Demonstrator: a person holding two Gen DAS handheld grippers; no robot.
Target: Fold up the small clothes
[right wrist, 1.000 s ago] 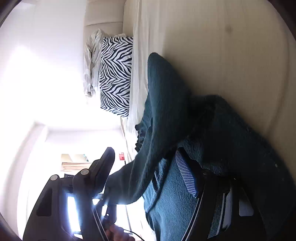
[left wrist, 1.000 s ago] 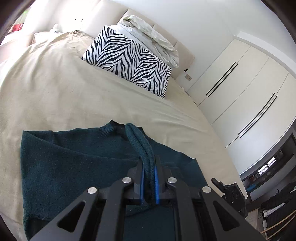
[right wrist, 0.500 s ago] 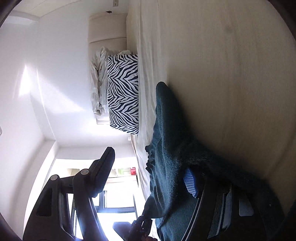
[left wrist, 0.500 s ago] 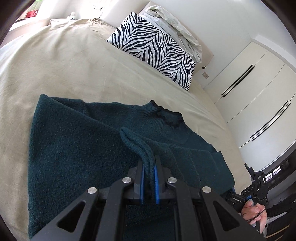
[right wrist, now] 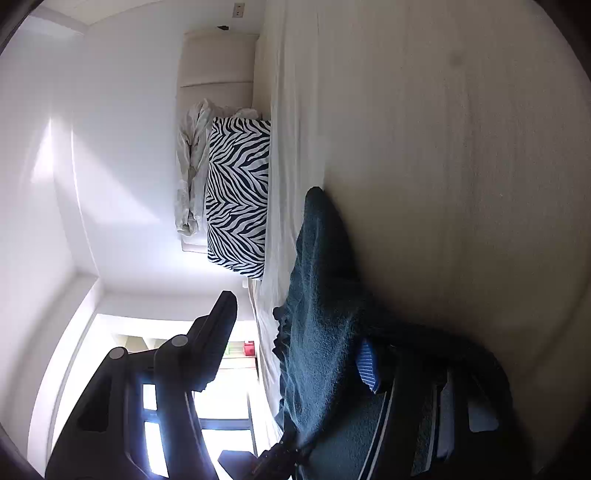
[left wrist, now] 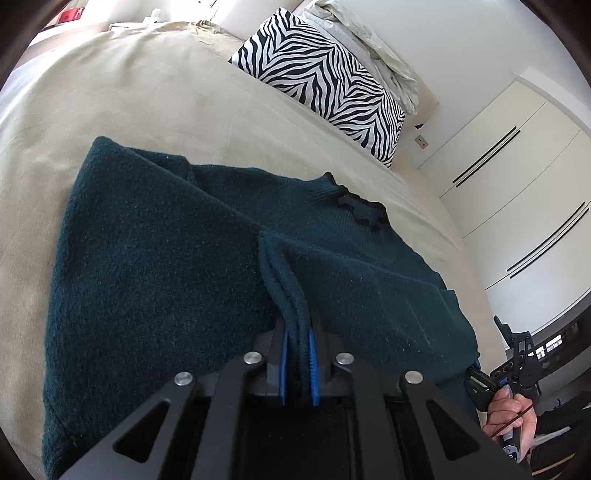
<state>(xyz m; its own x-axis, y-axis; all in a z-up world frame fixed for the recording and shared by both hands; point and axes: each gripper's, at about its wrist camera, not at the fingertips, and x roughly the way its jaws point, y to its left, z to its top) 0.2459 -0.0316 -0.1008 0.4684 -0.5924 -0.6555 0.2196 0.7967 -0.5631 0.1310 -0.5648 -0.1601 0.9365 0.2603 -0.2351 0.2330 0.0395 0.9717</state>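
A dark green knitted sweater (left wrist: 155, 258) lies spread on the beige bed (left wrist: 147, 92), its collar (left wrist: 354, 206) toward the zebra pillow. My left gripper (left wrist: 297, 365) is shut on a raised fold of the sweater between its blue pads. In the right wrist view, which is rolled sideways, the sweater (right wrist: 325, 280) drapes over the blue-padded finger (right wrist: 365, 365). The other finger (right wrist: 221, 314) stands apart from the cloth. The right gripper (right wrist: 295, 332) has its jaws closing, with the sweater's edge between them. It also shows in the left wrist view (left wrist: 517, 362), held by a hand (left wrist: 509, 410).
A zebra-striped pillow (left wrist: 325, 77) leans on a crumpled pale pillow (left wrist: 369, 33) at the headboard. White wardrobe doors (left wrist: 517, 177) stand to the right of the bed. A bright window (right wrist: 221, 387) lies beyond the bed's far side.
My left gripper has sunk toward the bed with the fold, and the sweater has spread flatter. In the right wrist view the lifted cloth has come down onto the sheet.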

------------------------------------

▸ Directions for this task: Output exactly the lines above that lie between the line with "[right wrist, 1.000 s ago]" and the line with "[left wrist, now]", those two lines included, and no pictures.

▸ The answer:
[right wrist, 1.000 s ago] 
[left wrist, 1.000 s ago] 
[right wrist, 0.500 s ago] 
[left wrist, 0.500 s ago] 
[right wrist, now] 
[left wrist, now] 

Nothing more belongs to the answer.